Print nothing but the lines below starting at the line that holds "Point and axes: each" and ending at the line that holds "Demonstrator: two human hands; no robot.", including both, each exactly as written.
========
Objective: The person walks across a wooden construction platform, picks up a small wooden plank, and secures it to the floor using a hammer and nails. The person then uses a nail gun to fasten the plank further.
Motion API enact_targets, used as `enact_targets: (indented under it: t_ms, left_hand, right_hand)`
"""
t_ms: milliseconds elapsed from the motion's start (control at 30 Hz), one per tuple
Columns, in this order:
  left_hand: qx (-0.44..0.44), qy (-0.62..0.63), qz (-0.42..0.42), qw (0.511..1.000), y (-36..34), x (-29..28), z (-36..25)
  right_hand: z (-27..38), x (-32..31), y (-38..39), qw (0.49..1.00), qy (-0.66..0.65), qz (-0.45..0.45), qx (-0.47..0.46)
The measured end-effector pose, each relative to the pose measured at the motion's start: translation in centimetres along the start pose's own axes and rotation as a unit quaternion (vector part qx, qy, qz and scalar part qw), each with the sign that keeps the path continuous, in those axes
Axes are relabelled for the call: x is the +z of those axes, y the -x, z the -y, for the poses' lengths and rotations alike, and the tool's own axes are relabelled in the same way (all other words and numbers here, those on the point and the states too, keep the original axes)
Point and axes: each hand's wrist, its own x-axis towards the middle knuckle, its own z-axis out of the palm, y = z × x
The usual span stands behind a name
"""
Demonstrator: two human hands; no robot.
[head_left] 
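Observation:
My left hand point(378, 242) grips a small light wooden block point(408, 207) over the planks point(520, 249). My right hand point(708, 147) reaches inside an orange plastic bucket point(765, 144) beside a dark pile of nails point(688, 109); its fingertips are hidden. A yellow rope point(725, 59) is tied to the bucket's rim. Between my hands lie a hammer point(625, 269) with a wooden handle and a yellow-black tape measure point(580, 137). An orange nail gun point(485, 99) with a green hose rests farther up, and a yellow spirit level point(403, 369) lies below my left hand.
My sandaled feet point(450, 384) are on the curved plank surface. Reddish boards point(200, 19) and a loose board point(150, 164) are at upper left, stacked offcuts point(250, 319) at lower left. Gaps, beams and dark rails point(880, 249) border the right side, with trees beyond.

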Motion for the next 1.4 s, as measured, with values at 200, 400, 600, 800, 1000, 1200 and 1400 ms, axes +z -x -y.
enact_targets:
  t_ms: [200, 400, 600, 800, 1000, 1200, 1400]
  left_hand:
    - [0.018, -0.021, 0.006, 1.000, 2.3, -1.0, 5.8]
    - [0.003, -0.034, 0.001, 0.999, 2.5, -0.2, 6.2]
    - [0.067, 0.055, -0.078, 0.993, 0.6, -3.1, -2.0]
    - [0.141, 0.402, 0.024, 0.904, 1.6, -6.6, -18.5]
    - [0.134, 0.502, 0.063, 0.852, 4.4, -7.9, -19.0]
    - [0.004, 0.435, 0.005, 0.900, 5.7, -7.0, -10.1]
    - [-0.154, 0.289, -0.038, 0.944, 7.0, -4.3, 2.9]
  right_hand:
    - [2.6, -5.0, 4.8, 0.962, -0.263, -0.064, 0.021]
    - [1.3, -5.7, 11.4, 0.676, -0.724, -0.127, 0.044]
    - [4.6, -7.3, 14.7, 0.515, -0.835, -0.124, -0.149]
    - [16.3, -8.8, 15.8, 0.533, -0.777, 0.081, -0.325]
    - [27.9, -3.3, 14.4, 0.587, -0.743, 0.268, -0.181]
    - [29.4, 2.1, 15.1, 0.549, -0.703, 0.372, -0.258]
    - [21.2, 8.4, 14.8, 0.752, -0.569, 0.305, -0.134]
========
RESPONSE TO THIS EXERCISE:
Point and axes: each hand's wrist, its own x-axis towards the middle knuckle, its own z-axis out of the palm, y = z × x
The usual span stands behind a name
"""
Demonstrator: two human hands; no robot.

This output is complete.